Il Labimus, il Laboratorio Interdisciplinare sulla Musica dell’Università di Cagliari, ha avviato un’importante opera di digitalizzazione e conservazione del patrimonio sonoro della Sardegna. Un archivio che raccoglie circa duemila musicassette e bobine contenenti una vasta gamma di registrazioni legate alla tradizione musicale sarda, tra cui canti religiosi, gare di canto a chitarra, poesie estemporanee e rassegne di canto a tenore.
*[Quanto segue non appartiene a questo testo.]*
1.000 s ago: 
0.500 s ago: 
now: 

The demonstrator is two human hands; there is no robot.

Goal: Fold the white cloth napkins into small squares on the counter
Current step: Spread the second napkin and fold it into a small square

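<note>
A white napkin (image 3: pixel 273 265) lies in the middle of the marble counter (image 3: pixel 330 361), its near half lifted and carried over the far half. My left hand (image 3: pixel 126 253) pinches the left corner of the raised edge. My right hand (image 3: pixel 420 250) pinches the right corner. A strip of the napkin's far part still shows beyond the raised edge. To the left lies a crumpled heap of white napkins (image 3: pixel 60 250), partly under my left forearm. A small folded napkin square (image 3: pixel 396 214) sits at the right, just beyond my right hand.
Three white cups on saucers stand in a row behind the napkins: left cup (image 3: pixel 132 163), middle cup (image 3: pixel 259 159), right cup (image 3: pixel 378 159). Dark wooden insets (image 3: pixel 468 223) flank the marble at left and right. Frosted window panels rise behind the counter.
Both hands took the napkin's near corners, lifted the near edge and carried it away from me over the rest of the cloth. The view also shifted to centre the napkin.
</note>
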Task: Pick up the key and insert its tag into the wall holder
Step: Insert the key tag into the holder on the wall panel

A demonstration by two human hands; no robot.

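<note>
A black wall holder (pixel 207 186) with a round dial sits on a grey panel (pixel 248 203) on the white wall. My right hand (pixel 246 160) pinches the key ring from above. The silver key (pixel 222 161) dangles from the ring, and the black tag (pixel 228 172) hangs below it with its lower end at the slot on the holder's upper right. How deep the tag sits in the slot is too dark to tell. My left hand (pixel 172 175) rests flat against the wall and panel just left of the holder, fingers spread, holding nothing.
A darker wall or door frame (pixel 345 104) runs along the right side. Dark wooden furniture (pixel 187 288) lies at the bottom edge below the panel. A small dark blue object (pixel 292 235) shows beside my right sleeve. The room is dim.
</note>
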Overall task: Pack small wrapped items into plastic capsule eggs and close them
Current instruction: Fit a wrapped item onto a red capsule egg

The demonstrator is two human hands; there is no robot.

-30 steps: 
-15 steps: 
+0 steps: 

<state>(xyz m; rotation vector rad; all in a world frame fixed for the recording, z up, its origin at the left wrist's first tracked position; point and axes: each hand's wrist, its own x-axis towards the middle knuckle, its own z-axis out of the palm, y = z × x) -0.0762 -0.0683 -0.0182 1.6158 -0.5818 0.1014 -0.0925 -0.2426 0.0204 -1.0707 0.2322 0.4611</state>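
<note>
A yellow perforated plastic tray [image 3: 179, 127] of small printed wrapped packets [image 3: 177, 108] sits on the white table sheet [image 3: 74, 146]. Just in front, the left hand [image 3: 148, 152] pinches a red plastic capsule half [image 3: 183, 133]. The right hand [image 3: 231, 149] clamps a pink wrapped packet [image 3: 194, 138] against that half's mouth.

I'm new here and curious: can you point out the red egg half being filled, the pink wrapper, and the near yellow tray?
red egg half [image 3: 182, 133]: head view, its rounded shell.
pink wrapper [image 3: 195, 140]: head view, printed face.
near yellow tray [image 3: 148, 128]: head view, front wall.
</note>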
Questi documenti sonori, risalenti agli anni ‘70 e ‘80, sono stati acquisiti e preservati grazie a un progetto sviluppato sotto la direzione scientifica di Ignazio Macchiarella, che ha contribuito a fondare il Labimus nel 2015.
Il lavoro di digitalizzazione e conservazione dei materiali ha avuto inizio con un’idea di Macchiarella, che, arrivato all’Università di Cagliari nel 2004 come ricercatore, ha portato per la prima volta l’etnomusicologia in un ateneo sardo. Nel corso degli anni, il Labimus è riuscito a costruire un archivio che, insieme all’archivio sonoro dell’Istituto Superiore Regionale Etnografico della Sardegna (ISRE), è oggi tra i più importanti della regione. Il progetto si è sviluppato grazie al finanziamento del Prin e alla disponibilità di numerosi appassionati che hanno contribuito a portare i loro materiali per la digitalizzazione.
Il lavoro del Labimus ha avuto una notevole risonanza, anche a livello internazionale. L’archivio ha attirato l’attenzione dell’International Council for Traditional Music (ICTM), una delle principali organizzazioni scientifiche di etnomusicologia, che ha riconosciuto l’importanza di questo patrimonio musicale sardo.
Tra le registrazioni conservate nel laboratorio, spiccano centinaia di poesie improvvisate in dialetto campidanese registrate negli anni ‘70 e ‘80, fornite dal poeta estemporaneo di Sinnai Paolo Zedda. Inoltre, il materiale comprende alcune delle prime registrazioni di canto a chitarra, risalenti ai primi anni ‘50, che costituiscono la più antica testimonianza di questo tipo di gara tradizionale. Queste registrazioni sono state messe a disposizione da un cultore della tradizione di Bortigali.
Non mancano anche canti religiosi, alcuni dei quali sono stati registrati in Amazzonia e forniti dal sacerdote missionario don Giuseppe Cogotzi, originario di Ghilarza. Un altro importante contributo viene dagli “Incontri di Musica Popolare” di Ghilarza, una manifestazione che dal 1986 raccoglie appassionati della musica tradizionale sarda, il cui materiale è stato registrato e messo a disposizione dall’associazione Onnigaza.
Il Labimus non è solo un archivio, ma anche un centro di ricerca attivo e in continua espansione. Oltre al responsabile scientifico Ignazio Macchiarella, il gruppo di lavoro è composto dal docente Marco Lutzu, specializzato in etnomusicologia, e dalle dottorande Irene Coni e Giulia Pisu. Tra i progetti in corso, il Labimus sta lavorando alla creazione di una rete di archivi sonori in collaborazione con le università di Torino, Firenze e Roma La Sapienza.
La digitalizzazione dei materiali è un lavoro in continua evoluzione, con il Labimus che resta aperto alla ricezione di nuovi documenti sonori. Chiunque possieda materiali di interesse etnomusicale può contribuire a questa importante raccolta inviando una mail a macchiarella@unica.it.
L’archivio sonoro del Labimus è ancora un “cantiere digitale aperto”, come lo definisce lo stesso Macchiarella, il cui obiettivo non è solo quello di conservare il patrimonio, ma anche di renderlo fruibile per la comunità scientifica e il pubblico. Le registrazioni, una volta digitalizzate, vengono restituite ai proprietari, ma al contempo vengono catalogate e rese accessibili per approfondimenti musicologici, arricchendo le informazioni disponibili sui canti tradizionali sardi.
Con la digitalizzazione del patrimonio sonoro della Sardegna, il Labimus sta svolgendo un ruolo cruciale nella salvaguardia e valorizzazione delle tradizioni musicali dell’isola, permettendo che la memoria storica di un’intera cultura musicale sia preservata per le generazioni future.